В ресторане тоже было мало света, дымно от табака и холодно. Расписной потолок, затейливые лепные украшения, яркие витражи и высокие севрские вазы в нишах так не гармонировали с грязным полом, непокрытыми столиками и тяжелым запахом пареной капусты! Ресторан был заполнен офицерами; среди них молодые женщины в мундирах, но, в отличие от мужчин, они сидели в пилотках. Официантка проводила Елизавету Карповну и Антошку к свободному столику и деловито предупредила, что подаст кушать, когда все места будут заняты. Ждать долго не пришлось. Подошли два офицера: один в английской, другой в шотландской форме, но не в юбке, а в длинных ярких клетчатых брюках. Вслед за ними оставшиеся два места заняли пожилой господин с рыжеволосой дамой в пышной накидке из черно-бурых лис. Господин небрежно бросил под стол свой портфель, на него положил котелок и трость. Дама сняла с плеч накидку и тоже сунула ее под стол. Антошка отметила, что под каждым столом лежали офицерские фуражки, портфели, дамские сумки, свертки с покупками.
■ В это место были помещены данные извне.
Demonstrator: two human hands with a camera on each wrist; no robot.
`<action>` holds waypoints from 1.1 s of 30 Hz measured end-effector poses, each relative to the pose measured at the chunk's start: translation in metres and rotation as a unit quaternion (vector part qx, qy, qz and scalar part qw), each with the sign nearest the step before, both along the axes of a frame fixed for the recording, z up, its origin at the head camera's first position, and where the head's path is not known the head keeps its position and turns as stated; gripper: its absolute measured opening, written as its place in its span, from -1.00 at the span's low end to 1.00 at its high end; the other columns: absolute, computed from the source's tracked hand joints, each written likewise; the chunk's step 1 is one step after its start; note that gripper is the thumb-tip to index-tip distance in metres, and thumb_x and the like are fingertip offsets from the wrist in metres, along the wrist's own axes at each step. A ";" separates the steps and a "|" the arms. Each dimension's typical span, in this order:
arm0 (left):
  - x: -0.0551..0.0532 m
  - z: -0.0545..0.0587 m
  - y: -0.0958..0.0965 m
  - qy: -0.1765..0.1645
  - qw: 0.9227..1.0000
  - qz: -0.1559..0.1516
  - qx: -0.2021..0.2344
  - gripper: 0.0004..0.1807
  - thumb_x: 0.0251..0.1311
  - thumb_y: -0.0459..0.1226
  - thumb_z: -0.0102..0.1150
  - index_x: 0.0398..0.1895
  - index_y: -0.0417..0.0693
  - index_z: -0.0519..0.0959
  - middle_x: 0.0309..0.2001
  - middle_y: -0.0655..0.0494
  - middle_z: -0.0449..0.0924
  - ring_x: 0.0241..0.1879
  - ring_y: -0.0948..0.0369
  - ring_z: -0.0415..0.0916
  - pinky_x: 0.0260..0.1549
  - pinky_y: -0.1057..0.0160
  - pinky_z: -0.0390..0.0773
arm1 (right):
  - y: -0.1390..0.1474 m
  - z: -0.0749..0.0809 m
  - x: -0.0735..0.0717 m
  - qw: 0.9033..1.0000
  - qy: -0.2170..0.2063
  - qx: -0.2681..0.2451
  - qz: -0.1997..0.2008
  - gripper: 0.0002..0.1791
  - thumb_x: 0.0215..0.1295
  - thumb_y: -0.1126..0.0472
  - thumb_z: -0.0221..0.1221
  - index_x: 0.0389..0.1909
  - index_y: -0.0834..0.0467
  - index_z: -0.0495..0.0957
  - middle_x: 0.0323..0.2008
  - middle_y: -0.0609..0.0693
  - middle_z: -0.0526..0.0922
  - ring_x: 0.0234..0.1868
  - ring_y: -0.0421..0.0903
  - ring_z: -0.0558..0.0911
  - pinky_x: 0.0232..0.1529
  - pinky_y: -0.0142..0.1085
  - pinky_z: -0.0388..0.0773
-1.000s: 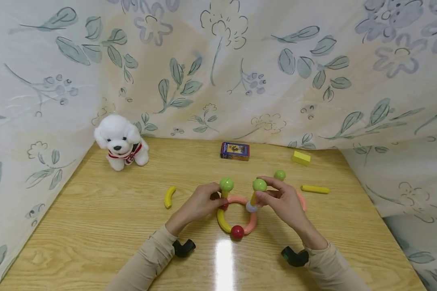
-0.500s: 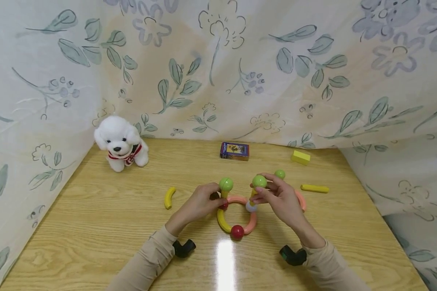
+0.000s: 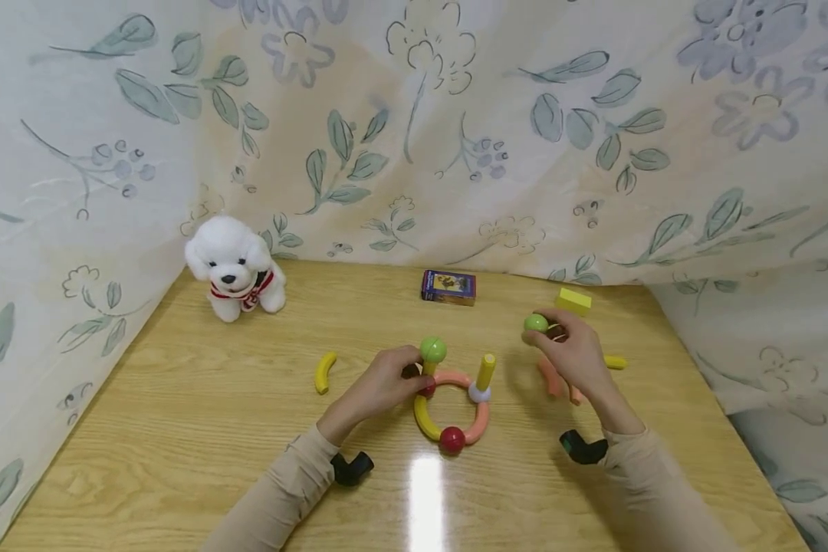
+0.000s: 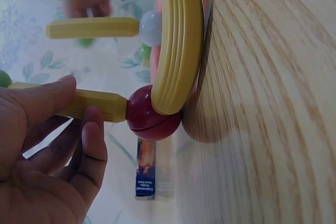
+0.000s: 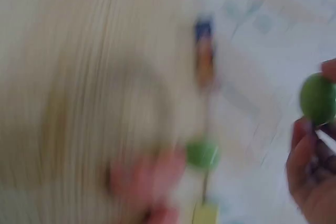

Официантка в полувоенной-полуспортивной форме с белым кружевным передником на груди и такой же туго накрахмаленной наколкой на белокурых волосах принесла по мисочке густого супа и на тарелках жаркое, которое состояло из маленького кусочка консервированного мяса, сероватой тушеной капусты, и по одной картофелине в мундире.
Все ели с аппетитом, не оставив на тарелке ни крошки.
Антошка с трудом глотала густой невкусный суп и чуть было не взмолилась, чтобы ее избавили от тушеной капусты, но, вспомнив наказ матери, съела даже картошку, как и все, вместе с «мундиром».
— Самый лучший соус — это голод, — сказал шотландец, с сожалением отодвигая пустую тарелку.
Девушка подала большой фарфоровый чайник, молочник, розетку с горкой сахарного песку и одну чайную ложечку.
Елизавета Карповна окликнула официантку и шепнула ей, что она забыла подать чайные ложечки.
— Забыла? — изумленно вскинула девушка густые брови. — Миссис, наверно, иностранка и не знает, что Великобритания воюет, весь металл идет на нужды фронта и мы подаем только одну ложечку на столик, — громко отчеканила она, как будто читала наизусть параграф военного устава.